La guerre avec l’Iran exerce une pression immense sur les économies africaines… Quelle est la solution ?

Les économies africaines subissent de nouvelles répercussions de la hausse des prix mondiaux du pétrole, conséquence de la guerre avec l’Iran. Cette situation menace d’augmenter le coût des carburants, d’alimenter l’inflation et de fragiliser davantage les monnaies locales. Un rapport de l’Associated Press indique que la plupart des pays africains dépendent des importations de produits pétroliers, ce qui les rend directement vulnérables à toute perturbation des approvisionnements en provenance du Moyen-Orient, région cruciale pour les flux énergétiques mondiaux.

Nick Headley, analyste chez Zero Carbon Analytics, explique que l’Afrique est un « importateur net de produits pétroliers » et que, par conséquent, tout choc sur les marchés mondiaux se répercute rapidement sur ses économies. Avec le resserrement de l’offre mondiale, les prix augmentent tandis que les monnaies africaines se déprécient, les investisseurs se réfugiant vers le dollar. Cela amplifie l’impact des hausses de prix sur les marchés dépendants des importations comme le Kenya et le Ghana. L’Afrique du Sud a connu une situation similaire après l’invasion de l’Ukraine par la Russie en 2012, lorsque les prix des carburants ont augmenté de plus de 25 % en six mois, selon l’Associated Press.

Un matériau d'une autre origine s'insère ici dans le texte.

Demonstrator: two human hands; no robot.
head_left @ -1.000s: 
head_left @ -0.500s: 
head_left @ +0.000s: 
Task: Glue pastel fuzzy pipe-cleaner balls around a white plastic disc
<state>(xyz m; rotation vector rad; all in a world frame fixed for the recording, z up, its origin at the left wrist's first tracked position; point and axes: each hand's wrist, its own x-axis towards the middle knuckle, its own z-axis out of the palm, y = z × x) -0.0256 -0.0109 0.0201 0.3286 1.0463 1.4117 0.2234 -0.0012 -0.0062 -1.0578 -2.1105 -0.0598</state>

De son côté, Business Insider Africa explique que le détroit d’Ormuz, par lequel transite environ 20 % du pétrole mondial, constitue un point de passage stratégique et que toute perturbation à cet endroit entraîne une hausse directe des prix et menace la stabilité des marchés africains, des pays comme le Kenya et l’Ouganda ont confirmé que leurs approvisionnements sont stables pour le moment, mais s’efforcent d’en assurer la continuité. Le Nigeria et le Ghana, bien que producteurs de pétrole brut, importent la plupart des produits raffinés, ce qui limite leur capacité à profiter de la hausse des prix. À l’inverse, de grands pays exportateurs comme l’Angola, l’Algérie et la Libye pourraient réaliser des gains financiers si les prix se stabilisaient au-dessus de 100 dollars le baril, dépassant largement les projections nigérianes de 64 à 66 dollars le baril jusqu’en 2028, selon l’économiste Brendon Forster d’Oxford Economics, cité par l’Associated Press.